この広さから見て、ここでは太陽観測以外のことも行われたのではないでしょうか? 何らかの宗教的な儀式が行われたように思います。あるいは太陽王の就任式もここで行われたのではないでしょうか?
太陽の門は奥のほうに小さく見えていますが、スペイン人たちによって最初にあった場所から移動されています。
2枚目の写真は外壁ですが、高くなっている石のところで、太陽の登る位置を計測していたそうです。もっともスペイン人がこの遺跡を見つけたとき、壁はすでに崩壊しており、小さな石はボリビアのラパスに運ばれ、建物建設に使われていたそうです。つまり壁の相当な部分には修復が施されている訳です。しかし、「巨石の位置は変わっていない」と国立考古学研究所の所長が言っていました。
この広場には多くの立像があったそうですが、今は数基しか残されていません。よく見ると、奇妙な道具を手に持っています。
五番目の写真は立像の後ろ姿ですが、ウイークリー黄トンボでしか見れないでしょうね。見てもたいした特徴は見当たりませんが・・・。
六枚目の写真がプーマプンコです。ここは宮殿跡だと言われていますが、そうなのかもしれません。
この辺りの巨石の下側を掘って炭素14年代法で調べたら、やはり2000年前頃の炭化物だったそうです。しかしこの調査の精度がどの程度のものか、疑問は残ります。
写真6の巨石を動かしたわけではないでしょう。動かせる石の下の有機物を調べたのだとしたら、その石が大津波などの天変地異で運ばれてきた可能性も残ります。
『神々の指紋』でグラハム・ハンコックさんが一番攻撃されたのは、少なくても英国においては、ティワナコ文化の炭素14法による年代測定に関しての議論を省いたことでした。
主流派の学者たちは英国のTV番組で、この点を厳しく追求しています。TV番組は写真と同じで、あばたを隠せますし、製作者が好きなように編集することで視聴者を洗脳することも可能です。

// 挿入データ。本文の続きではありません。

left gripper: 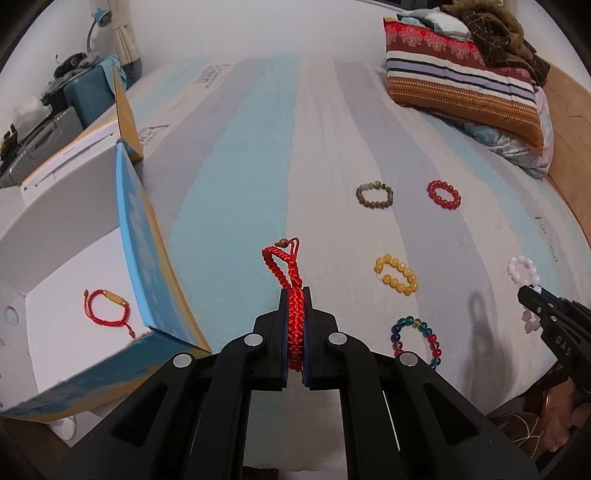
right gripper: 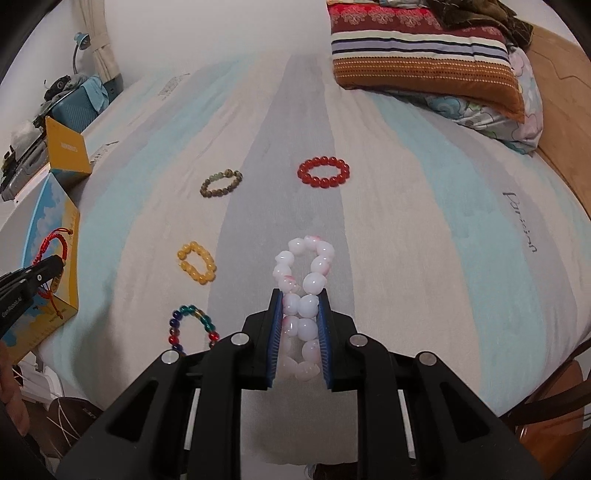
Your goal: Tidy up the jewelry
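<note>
My left gripper [left gripper: 295, 295] is shut on a red braided cord bracelet [left gripper: 286, 271] and holds it above the striped bedsheet, just right of an open blue and yellow box [left gripper: 147, 236]. A thin red cord bracelet [left gripper: 107, 308] lies inside the box. My right gripper [right gripper: 300, 295] is shut on a white and pink bead bracelet [right gripper: 306, 266], also seen at the right edge of the left wrist view [left gripper: 522, 269]. On the sheet lie a yellow bead bracelet [right gripper: 196, 262], a multicoloured one [right gripper: 192, 325], a brown-green one [right gripper: 221, 182] and a red bead one [right gripper: 324, 172].
A striped pillow [right gripper: 424, 51] with folded cloth on top lies at the far right of the bed. A wooden bed edge [right gripper: 561, 122] runs along the right. A cluttered side table with a lamp [left gripper: 98, 26] and suitcase stands at the far left.
</note>
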Tool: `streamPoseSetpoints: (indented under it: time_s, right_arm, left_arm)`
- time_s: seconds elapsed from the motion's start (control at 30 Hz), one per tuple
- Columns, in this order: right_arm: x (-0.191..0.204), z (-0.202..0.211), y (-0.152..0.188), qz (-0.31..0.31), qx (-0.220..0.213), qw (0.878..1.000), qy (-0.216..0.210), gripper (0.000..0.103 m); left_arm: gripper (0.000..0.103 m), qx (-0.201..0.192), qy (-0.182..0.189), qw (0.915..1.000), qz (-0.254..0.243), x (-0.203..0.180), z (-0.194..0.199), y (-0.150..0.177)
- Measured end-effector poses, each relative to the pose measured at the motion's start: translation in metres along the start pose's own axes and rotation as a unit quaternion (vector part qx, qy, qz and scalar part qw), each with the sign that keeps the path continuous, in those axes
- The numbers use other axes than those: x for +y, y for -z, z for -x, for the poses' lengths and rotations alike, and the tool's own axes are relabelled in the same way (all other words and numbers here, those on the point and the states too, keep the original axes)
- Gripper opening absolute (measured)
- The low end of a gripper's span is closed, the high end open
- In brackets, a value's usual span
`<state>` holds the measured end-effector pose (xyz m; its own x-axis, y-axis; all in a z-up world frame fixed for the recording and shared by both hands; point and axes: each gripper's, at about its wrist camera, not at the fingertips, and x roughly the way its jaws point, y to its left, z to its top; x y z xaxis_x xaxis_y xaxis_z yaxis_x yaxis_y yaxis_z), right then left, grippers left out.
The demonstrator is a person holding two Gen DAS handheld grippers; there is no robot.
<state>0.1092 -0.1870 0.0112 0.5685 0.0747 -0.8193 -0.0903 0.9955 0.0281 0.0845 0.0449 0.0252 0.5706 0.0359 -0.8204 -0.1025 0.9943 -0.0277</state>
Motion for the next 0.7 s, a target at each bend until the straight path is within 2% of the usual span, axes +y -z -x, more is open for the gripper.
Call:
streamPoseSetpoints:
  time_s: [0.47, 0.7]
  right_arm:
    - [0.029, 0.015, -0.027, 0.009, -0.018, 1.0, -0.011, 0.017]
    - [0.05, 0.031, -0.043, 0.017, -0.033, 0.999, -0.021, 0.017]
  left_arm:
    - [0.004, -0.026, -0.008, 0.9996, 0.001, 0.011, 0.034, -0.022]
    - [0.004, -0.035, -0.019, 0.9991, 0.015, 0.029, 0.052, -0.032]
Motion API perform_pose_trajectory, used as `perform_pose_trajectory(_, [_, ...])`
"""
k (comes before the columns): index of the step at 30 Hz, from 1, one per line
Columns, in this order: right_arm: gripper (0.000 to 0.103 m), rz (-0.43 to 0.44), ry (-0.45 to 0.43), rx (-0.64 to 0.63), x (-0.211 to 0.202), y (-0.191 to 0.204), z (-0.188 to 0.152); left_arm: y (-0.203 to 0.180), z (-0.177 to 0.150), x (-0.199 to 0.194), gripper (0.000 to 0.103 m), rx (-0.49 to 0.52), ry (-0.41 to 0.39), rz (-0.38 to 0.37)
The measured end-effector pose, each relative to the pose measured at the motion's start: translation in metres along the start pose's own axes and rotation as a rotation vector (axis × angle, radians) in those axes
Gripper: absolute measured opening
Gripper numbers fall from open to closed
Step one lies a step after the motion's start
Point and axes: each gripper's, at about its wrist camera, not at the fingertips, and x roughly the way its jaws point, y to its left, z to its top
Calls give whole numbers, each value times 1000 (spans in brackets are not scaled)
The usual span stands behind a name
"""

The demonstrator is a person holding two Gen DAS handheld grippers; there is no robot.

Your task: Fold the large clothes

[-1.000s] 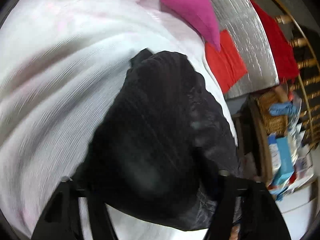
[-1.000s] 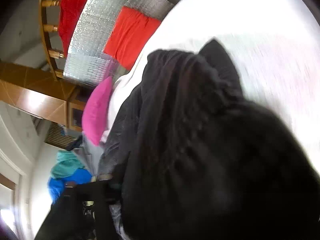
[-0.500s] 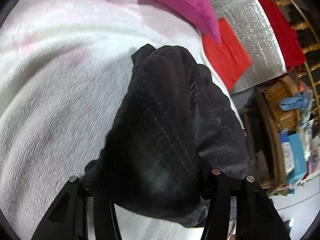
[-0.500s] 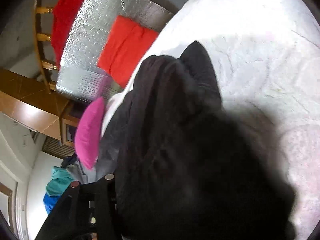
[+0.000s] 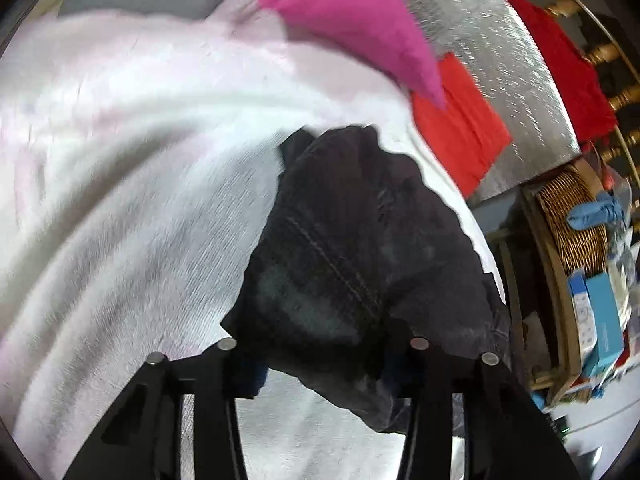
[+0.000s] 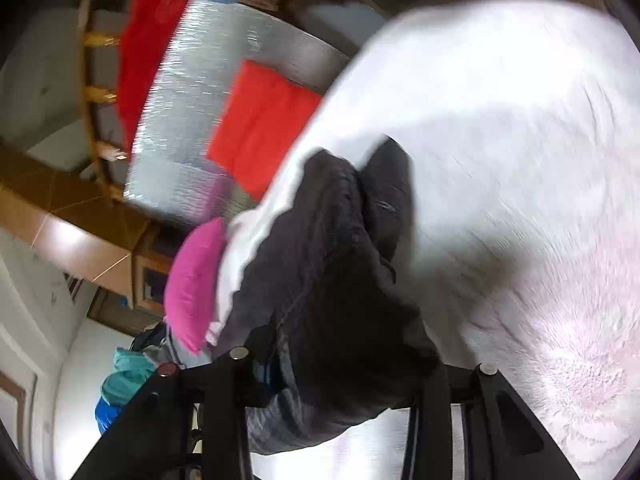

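A bunched end of the dark garment (image 5: 352, 248) is held between the fingers of the left gripper (image 5: 320, 364), the cloth running toward 12 o'clock over the white bedspread (image 5: 132, 184). Another bunch of the dark garment (image 6: 332, 280) is clamped by the right gripper (image 6: 344, 376). A pink pillow (image 5: 352, 20) is seen at 12 o'clock, a red cloth (image 5: 460, 120) at 2.
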Motion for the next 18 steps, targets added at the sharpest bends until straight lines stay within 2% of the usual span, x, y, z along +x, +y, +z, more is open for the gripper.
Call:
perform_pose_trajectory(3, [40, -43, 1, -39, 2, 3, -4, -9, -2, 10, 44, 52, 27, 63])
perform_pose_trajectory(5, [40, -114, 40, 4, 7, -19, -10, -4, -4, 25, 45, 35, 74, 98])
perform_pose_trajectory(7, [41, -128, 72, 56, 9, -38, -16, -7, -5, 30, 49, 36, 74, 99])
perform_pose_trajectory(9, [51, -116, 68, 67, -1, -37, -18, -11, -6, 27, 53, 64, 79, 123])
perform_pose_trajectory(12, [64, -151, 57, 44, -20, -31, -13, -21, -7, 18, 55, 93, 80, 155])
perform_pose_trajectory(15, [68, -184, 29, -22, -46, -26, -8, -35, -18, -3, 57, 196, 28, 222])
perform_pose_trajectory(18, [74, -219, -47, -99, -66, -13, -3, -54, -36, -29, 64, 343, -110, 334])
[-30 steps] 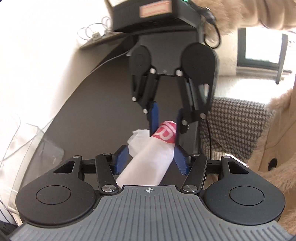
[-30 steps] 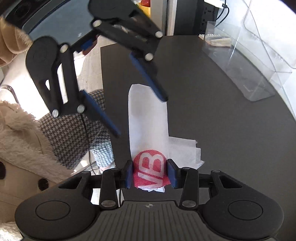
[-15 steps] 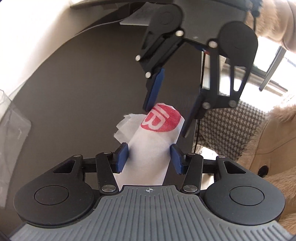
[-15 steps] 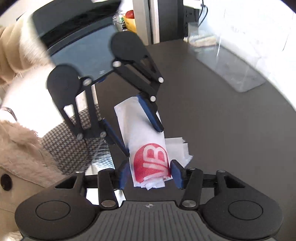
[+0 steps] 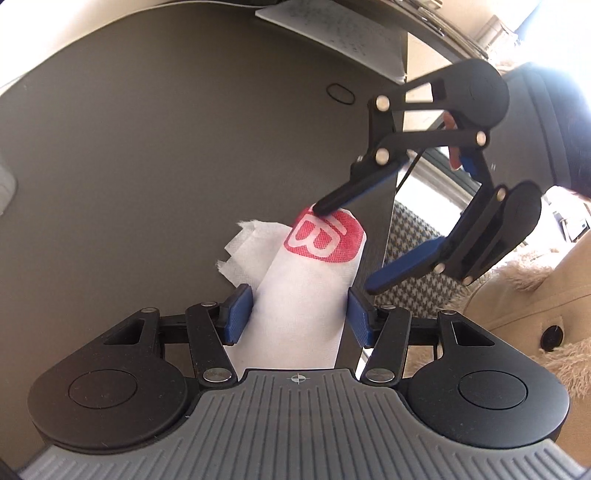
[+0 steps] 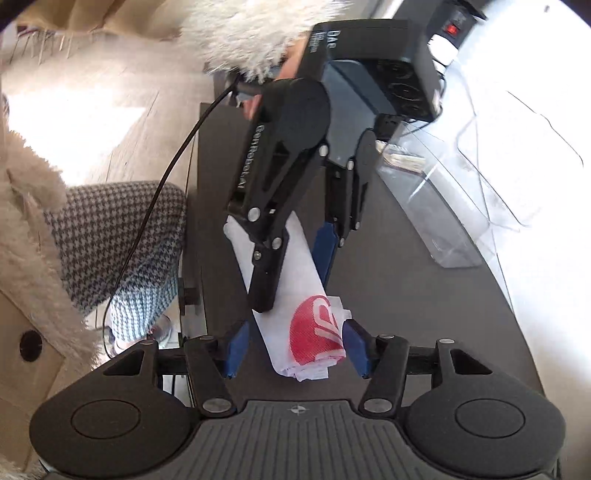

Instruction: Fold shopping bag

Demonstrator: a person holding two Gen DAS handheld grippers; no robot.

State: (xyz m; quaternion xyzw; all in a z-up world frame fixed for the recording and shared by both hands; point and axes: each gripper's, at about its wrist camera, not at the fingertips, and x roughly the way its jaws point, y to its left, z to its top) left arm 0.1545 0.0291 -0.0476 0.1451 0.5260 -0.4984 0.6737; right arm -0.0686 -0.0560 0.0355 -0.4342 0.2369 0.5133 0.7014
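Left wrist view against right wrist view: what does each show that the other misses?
Only the left wrist view shows a printed sheet and a small dark loop on the table. Only the right wrist view shows a clear plastic bin, a black box and a black cable. Both show the folded white shopping bag with its red logo, both grippers' blue fingers, and the houndstooth cushion.
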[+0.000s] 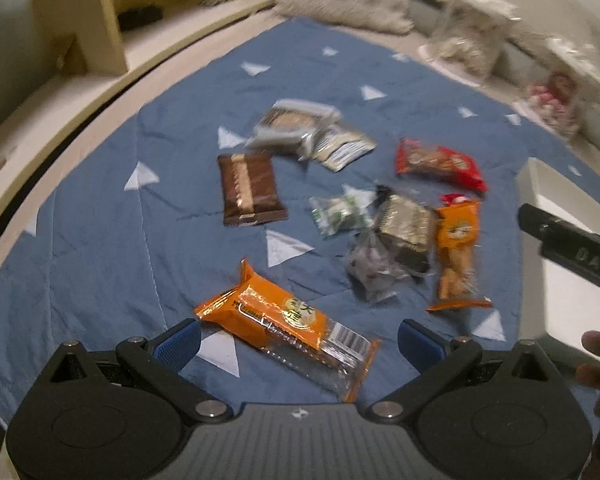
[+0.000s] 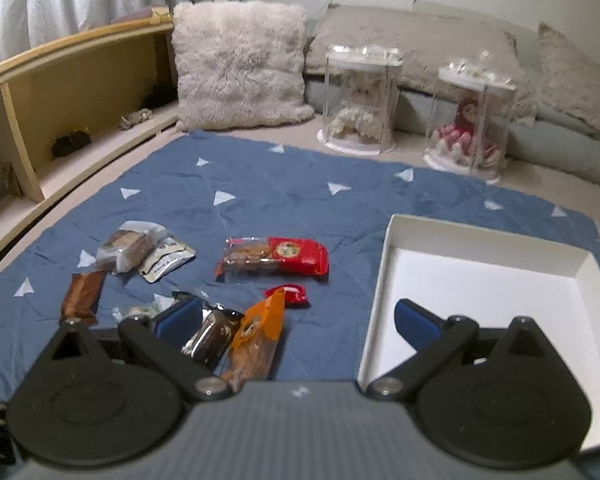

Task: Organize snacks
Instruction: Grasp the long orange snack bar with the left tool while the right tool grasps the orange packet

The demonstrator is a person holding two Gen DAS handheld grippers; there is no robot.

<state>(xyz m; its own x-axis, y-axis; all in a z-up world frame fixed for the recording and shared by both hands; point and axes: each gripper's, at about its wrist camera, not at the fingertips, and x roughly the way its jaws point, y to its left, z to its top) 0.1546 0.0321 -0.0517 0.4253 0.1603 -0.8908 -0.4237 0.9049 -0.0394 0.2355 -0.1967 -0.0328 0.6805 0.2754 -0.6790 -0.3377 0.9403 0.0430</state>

英国のハンコックさんを批判した特別番組では、一方的に偏向した編集をしてハンコックさんの意見を封じ込めるという汚い手を使いました。ハンコックさんはBBCを相手取って裁判に持ち込んで勝ちましたが、すでに放映された後では、後の祭りです。
BBCが一方的で不正な偏向報道を謝罪したのですが、すでに手遅れで、その前にダメージを受けてしまっていたわけです。
今年の12月31日のゴールデンアワーでは、2時間半の『TVタックル』という番組がテレビ朝日で放映されます。荒俣宏・吉村作治・大月教授などのメンバーによる討論会ですが、ハンコックさんも主役の一人です。
この番組では6時間にわたって録画したそうですが、どのように編集されるかで、視聴者の印象も大きく変わってきます。
今年からハンコックさんの運も上向いて来ているようですので、楽しい番組に編集されると、私は楽観しています。
話がそれましたが、プーマプンコの石は大きいですね。こんな石を運んでくるだけでも大変ですよね。前回も述べたように運河を使って運ばれたそうですが、大事業だったと思います。
8番目の石の加工などは益田の岩船を思わせますよね。何に使ったのか今一つわかりません。壁だったのか土台だったのかもわかりません。
9番目の写真は小さな穴を示しています。これらの石には黄金版が装飾として貼り付けられていたのだと考えられています。
最後の写真は、ペルーでも見かけましたが、巨石と巨石をつなぐ切れ目で、ここに鉄よりも硬い銅合金が入れられていたのです。